This shrouded instigator, once apprehended, would either go meek as a lamb – or even shamelessly – to the gallows in the company of his bespattered henchman (causing a night of agony to his Lordship, who suffers greatly from the grim responsibility of causing further death, however merited) or, just prior to being “taken up” by the law, would choose the coward’s exit and jam a shotgun into his mouth even as constables are breaking down his door ... Two hundred pages of excitement and razor-sharp wit, followed by a cathartic flood of relief. I close the book and plan to read it again sometime, less for the story, which I now know, than for Miss Sayer’s brilliant prose and uncluttered mind.
Pity it’s not like that and probably never was.

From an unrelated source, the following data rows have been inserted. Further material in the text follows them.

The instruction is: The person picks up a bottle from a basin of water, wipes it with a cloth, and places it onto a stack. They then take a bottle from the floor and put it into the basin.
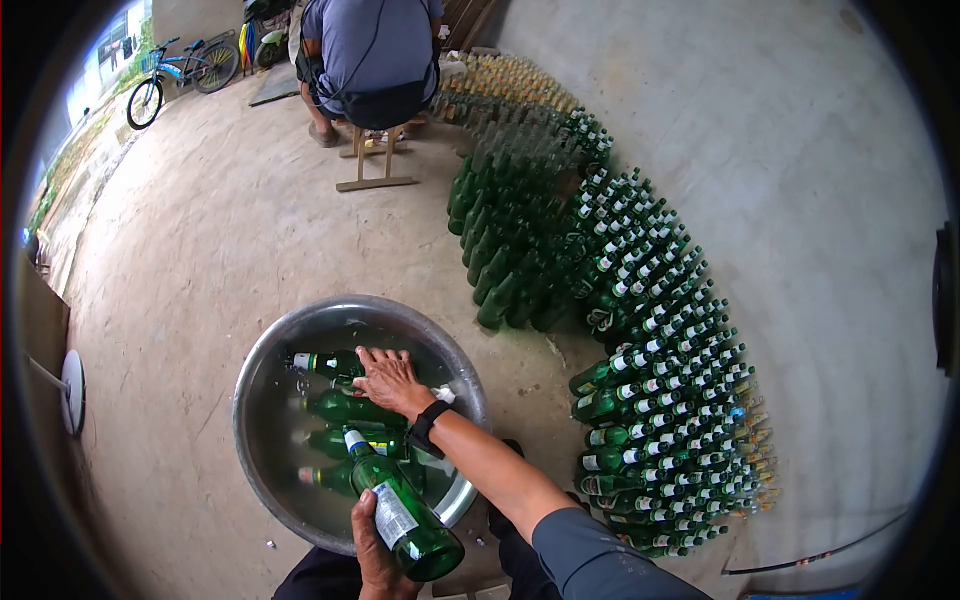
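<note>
A wide metal basin (258, 400) of water stands on the floor in front of me, with several green bottles (350, 407) lying in it. My left hand (378, 550) is wrapped round the lower part of a labelled green bottle (395, 512), tilted over the basin's near side, its neck pointing up and left. My right hand (390, 380), with a black band at the wrist, reaches across the basin palm down, fingers spread over a bottle with a white-capped neck (318, 364). A small white scrap (443, 394) lies beside that wrist.
Many upright green bottles (650, 370) curve along the wall on the right, with clear ones (510, 80) further back. A seated person (370, 50) on a wooden stool (376, 184) faces away at the top. A blue bicycle (185, 70) stands at the upper left.
</note>
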`<move>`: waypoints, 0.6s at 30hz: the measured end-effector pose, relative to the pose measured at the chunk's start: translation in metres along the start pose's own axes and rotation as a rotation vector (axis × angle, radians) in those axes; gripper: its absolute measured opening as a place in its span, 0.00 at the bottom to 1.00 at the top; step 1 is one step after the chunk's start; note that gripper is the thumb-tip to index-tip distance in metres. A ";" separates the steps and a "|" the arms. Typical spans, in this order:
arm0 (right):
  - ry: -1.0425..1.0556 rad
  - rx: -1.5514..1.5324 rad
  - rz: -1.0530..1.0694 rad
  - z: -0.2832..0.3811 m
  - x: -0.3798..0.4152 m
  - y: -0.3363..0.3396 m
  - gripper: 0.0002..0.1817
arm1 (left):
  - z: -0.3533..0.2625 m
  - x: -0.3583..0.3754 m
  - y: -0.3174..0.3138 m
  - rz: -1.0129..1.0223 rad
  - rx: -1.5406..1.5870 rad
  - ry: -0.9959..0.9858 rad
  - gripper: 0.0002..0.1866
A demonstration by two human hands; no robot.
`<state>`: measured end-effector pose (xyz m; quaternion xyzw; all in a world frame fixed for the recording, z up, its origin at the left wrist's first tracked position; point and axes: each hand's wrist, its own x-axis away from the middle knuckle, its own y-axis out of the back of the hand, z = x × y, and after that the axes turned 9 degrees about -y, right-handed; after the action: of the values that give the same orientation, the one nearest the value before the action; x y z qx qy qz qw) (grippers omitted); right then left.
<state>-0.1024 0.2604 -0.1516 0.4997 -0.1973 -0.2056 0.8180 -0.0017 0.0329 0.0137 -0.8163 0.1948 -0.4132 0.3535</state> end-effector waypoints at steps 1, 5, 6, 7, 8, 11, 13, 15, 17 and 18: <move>-0.006 0.005 0.017 -0.001 0.001 0.001 0.37 | 0.000 0.000 0.001 -0.009 0.001 -0.001 0.23; -0.040 0.039 0.050 -0.001 0.002 0.001 0.36 | 0.000 0.000 0.001 -0.021 0.002 -0.021 0.23; -0.038 0.039 0.052 -0.001 0.002 0.001 0.36 | 0.000 0.000 0.002 -0.023 0.003 -0.022 0.23; -0.034 0.037 0.047 -0.002 0.002 0.001 0.36 | 0.001 0.000 0.003 -0.028 -0.003 -0.019 0.23; -0.029 0.034 0.042 -0.002 0.002 0.001 0.35 | 0.001 -0.001 0.004 -0.034 -0.008 -0.016 0.23; -0.043 0.047 0.054 0.001 0.003 0.004 0.35 | 0.001 0.000 0.003 -0.060 0.030 0.014 0.23; -0.039 0.044 0.089 -0.003 0.000 0.000 0.37 | 0.000 0.000 -0.001 -0.088 0.031 0.010 0.21; -0.049 0.043 0.102 -0.002 -0.002 0.000 0.36 | 0.004 -0.005 0.008 -0.097 0.067 0.030 0.23; -0.023 0.067 0.076 -0.002 -0.002 0.003 0.35 | 0.001 -0.003 0.003 -0.119 0.104 0.064 0.23; -0.007 0.066 0.055 -0.004 -0.002 0.002 0.35 | 0.002 -0.003 0.007 -0.105 0.118 0.073 0.23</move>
<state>-0.1016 0.2648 -0.1518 0.5202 -0.2206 -0.1782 0.8056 -0.0022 0.0312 0.0064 -0.7876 0.1395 -0.4713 0.3716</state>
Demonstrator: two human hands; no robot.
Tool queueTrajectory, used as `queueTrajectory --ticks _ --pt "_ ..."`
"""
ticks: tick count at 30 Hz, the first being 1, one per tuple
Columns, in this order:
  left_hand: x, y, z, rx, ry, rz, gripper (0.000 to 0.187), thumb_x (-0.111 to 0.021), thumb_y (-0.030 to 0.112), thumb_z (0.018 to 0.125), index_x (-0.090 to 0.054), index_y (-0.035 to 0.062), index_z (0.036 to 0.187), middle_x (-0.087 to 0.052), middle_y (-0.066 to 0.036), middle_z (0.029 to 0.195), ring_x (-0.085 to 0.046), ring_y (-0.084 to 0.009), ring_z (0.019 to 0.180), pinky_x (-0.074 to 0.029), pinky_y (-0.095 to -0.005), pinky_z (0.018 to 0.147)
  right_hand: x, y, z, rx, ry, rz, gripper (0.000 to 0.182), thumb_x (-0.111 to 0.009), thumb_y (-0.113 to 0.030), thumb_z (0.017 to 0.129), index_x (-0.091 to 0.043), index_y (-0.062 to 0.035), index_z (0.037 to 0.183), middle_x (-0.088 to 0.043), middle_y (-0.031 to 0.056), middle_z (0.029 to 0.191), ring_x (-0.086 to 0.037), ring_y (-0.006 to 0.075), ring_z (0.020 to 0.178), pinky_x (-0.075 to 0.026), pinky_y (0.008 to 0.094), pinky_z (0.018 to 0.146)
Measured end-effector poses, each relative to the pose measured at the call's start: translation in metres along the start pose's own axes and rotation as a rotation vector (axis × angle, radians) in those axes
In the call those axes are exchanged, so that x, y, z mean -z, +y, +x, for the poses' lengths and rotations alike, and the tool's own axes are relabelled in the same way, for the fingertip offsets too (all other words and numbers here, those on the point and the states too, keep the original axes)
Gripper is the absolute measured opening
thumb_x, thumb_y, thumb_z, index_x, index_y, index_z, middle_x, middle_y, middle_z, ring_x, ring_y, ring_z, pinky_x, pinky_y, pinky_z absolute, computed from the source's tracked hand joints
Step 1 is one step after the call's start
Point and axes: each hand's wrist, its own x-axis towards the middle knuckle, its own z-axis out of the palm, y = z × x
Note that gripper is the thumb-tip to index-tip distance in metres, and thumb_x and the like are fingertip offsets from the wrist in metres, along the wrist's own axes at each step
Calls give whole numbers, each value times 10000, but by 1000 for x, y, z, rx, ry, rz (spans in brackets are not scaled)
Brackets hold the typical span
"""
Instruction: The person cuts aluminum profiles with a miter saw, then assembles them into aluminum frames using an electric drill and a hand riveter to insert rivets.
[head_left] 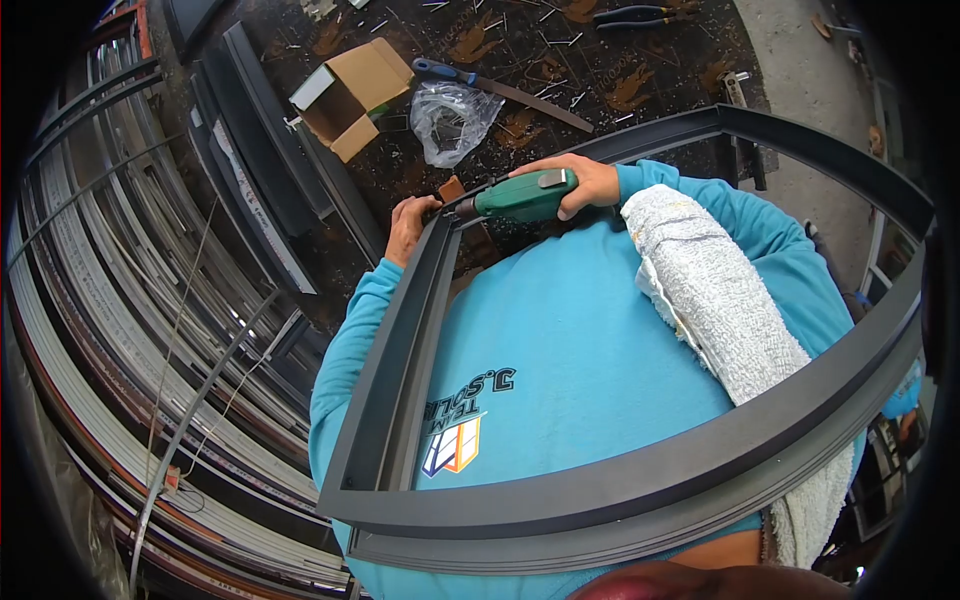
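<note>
My right hand (585,184) is closed around a green power drill (528,196). The drill's front end points left, at the corner of a large dark grey metal frame (385,350). At that same corner, my left hand (405,228) has its fingers curled against the outer side of the frame. The drill tip and the exact contact point are too small to make out. Around my torso, the frame surrounds my blue shirt (590,340). A white towel (705,290) hangs over the shirt.
An open cardboard box (350,95), a clear plastic bag (452,120), a blue-handled file (510,90), pliers (640,16) and scattered screws lie on the dark work surface (520,60). Long metal profiles (110,300) fill a rack at left. Dark profiles (270,130) lie beside the box.
</note>
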Motion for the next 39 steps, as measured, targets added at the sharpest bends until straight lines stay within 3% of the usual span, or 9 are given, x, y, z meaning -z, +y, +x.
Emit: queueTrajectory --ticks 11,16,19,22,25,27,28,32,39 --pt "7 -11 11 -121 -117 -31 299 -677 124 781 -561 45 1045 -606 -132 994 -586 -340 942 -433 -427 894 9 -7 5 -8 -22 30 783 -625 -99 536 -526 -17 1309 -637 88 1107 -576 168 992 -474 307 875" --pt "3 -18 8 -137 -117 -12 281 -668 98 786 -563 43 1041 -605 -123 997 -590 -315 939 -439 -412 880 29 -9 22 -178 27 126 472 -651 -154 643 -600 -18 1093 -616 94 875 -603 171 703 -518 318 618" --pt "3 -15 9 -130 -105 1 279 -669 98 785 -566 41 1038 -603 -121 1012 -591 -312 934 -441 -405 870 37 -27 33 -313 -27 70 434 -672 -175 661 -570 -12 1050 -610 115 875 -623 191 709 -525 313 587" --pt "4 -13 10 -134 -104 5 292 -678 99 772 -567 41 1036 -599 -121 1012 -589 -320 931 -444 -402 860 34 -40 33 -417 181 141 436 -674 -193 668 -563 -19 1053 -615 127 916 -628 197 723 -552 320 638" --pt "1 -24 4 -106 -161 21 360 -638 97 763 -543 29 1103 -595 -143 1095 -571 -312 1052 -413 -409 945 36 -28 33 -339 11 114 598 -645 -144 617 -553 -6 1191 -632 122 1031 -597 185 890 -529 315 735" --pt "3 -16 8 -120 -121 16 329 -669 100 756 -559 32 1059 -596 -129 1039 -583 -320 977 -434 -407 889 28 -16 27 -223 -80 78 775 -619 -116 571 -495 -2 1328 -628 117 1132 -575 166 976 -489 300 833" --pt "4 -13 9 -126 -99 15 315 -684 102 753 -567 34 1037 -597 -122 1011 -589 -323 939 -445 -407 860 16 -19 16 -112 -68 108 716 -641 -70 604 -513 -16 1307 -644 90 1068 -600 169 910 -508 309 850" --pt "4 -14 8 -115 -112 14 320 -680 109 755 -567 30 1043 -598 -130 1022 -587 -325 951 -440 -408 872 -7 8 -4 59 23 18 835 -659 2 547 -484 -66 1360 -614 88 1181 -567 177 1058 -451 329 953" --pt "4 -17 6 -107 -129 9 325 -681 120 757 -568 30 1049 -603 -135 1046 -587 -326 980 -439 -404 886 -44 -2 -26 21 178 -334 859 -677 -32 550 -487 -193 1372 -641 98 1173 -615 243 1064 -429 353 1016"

The bumbling Policeman Plod so beloved of pre-war fiction and his keen, yet equally baffled superior from “the Yard” were far more effective in reality. A deal of fine detecting was done in the tense and heady years between the wars. Neither was the official force of those days any more likely than they would be now to relinquish so much as an inch of their coveted turf merely to indulge some toff with a hobby. Uncle Haviland, whom some in my family claim was an inspiration to Sayers in creating her noble detective (though how this could be as they were barely contemporary, I do not know), has nothing but respect for the tenacious and cynical professionals from London and their more humble, fustian-clad provincial colleagues. “Don’t be fooled by all that – ‘ere, ‘ere, wot’s goewin on ‘ere
– business, Edwin. There’s more between Plod’s ears than you could shake a stick at. Looking a bit dim and exuding bovine patience is all part of the training. You’re more likely to reveal something significant, simply by trying to show how clever you are, if you think your interlocutor is a dunce.”
|The real-world version|
However, I’m beginning to doubt Haviland’s veracity in the present case. Nearly a week has now passed without any particular advance other than shake up the victim’s neighbourhood with a bombscare and to contradict the “two shooter” theory with a “one gun” theory. But then the French police, with Cartesian precision, nonetheless pointed out that there could still have been two shooters. We are left to imagine them gleefully taking turns at it.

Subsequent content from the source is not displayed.